Prima la fiducia

Pubblicato il 19-02-2021

di Gabriella del Pero

Nella nostra consueta vita quotidiana siamo soliti muoverci e comportarci in base alla percezione di avere una buona capacità di conoscere e quindi poter controllare la realtà che ci circonda.

È in forza di quella percezione che facciamo progetti, compiamo scelte, prendiamo decisioni. Ma cosa succede se quella percezione all’improvviso vacilla, si fa incerta o addirittura scompare sotto l’onda travolgente di eventi imprevisti e altamente traumatici come la pandemia che sta sconquassando il mondo? Ai suoi tempi Freud scriveva: «Con l’espressione “traumatico” noi designiamo un’esperienza che nei limiti di un breve lasso di tempo apporta alla vita psichica un incremento di stimoli talmente forte che la sua liquidazione o elaborazione nel modo usuale non riesce…».

Ecco, ci troviamo oggi proprio alle prese con l’impresa di “liquidare” – o almeno ridurre il più possibile – l’alto livello di stress da cui siamo stati tutti inaspettatamente colpiti una prima volta nella scorsa primavera e che ora si ripresenta una seconda volta con un’intensità non certo minore. L’impresa non è facile, sia a livello individuale che comunitario.

Camminiamo dentro l’incertezza, che spesso si fa confusione.
Siamo bombardati quotidianamente da messaggi a volte contraddittori, quando non francamente fuorvianti. Il senso di imminente pericolo e il clima emotivo di paura e sfiducia che alla fine dell’estate speravamo di esserci lasciati alle spalle è nuovamente calato sulle nostre teste, questa volta condito con un misto di rabbia, insofferenza, esasperazione.
Questa terribile “seconda ondata” di contagi è entrata in contatto con la nostra vulnerabilità già così profondamente ferita, dandoci la sensazione di un logoramento progressivo e rendendo sfuocato e lontano un orizzonte temporale prevedibile oltre il quale collocare la fine dell’emergenza.

Accanto agli indispensabili ed urgentissimi provvedimenti di sostegno economico, sarebbe quindi necessario pensare presto anche ad una grande e potente azione di “ristoro” umano e psicologico rivolta ai singoli ed alla collettività. Da questo punto di vista i moderni mezzi di comunicazione (di tutti i tipi!) di cui siamo più che abbondantemente forniti potrebbero darci una grossa mano. Al contrario si ha spesso l’impressione che si limitino a bombardarci a qualunque ora del giorno e della notte di informazioni, dati, numeri, grafici e tabelle… il tutto incorniciato da un incessante sottofondo di polemiche, scontri, conflitti, discussioni sterili e scambi al vetriolo, con un susseguirsi di personaggi più o meno seri e credibili, ma tutti fondamentalmente interessati alla promozione ed esibizione (a volte penosa) di se stessi!

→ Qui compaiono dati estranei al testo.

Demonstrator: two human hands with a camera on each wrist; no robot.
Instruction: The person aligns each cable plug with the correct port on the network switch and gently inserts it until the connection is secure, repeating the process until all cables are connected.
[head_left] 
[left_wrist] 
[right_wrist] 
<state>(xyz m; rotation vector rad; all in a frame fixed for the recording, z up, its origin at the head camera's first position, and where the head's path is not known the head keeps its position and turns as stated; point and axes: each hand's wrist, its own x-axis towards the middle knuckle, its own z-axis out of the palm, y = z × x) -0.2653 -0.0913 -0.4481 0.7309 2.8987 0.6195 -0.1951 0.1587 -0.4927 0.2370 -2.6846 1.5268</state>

Sappiamo invece che altre parole e altre immagini potrebbero produrre un effetto positivo sulle persone. Visto che «non possiamo non comunicare» (Paul Watzlawick), visto che ascoltiamo o guardiamo continuamente qualcuno o qualcosa e parliamo ogni giorno gli uni con gli altri e conversiamo continuamente anche con noi stessi, perché non utilizzare altri linguaggi per trasmettere non solo “notizie”, ma speranza e fiducia, creatività e fantasia, vicinanza e solidarietà?

Le parole sane possono rendere più comprensibile il mondo, mostrarci una regolarità in mezzo al caos, offrire un sostegno, risvegliare in noi atteggiamenti positivi ed energie nascoste per affrontare meglio le difficoltà. Un messaggio incoraggiante, una telefonata affettuosa possono mantenere vitali legami ed amicizie e contrastare le nuove e terribili solitudini.
Una trasmissione televisiva intelligente può sollecitare interessi, stimolare riflessioni, suscitare sentimenti positivi. Per non parlare del profondo potere terapeutico del linguaggio della musica, dell’arte, della lettura, della scrittura… Spalanchiamo occhi, mente e cuore: il bene non può che fare bene, in ogni situazione!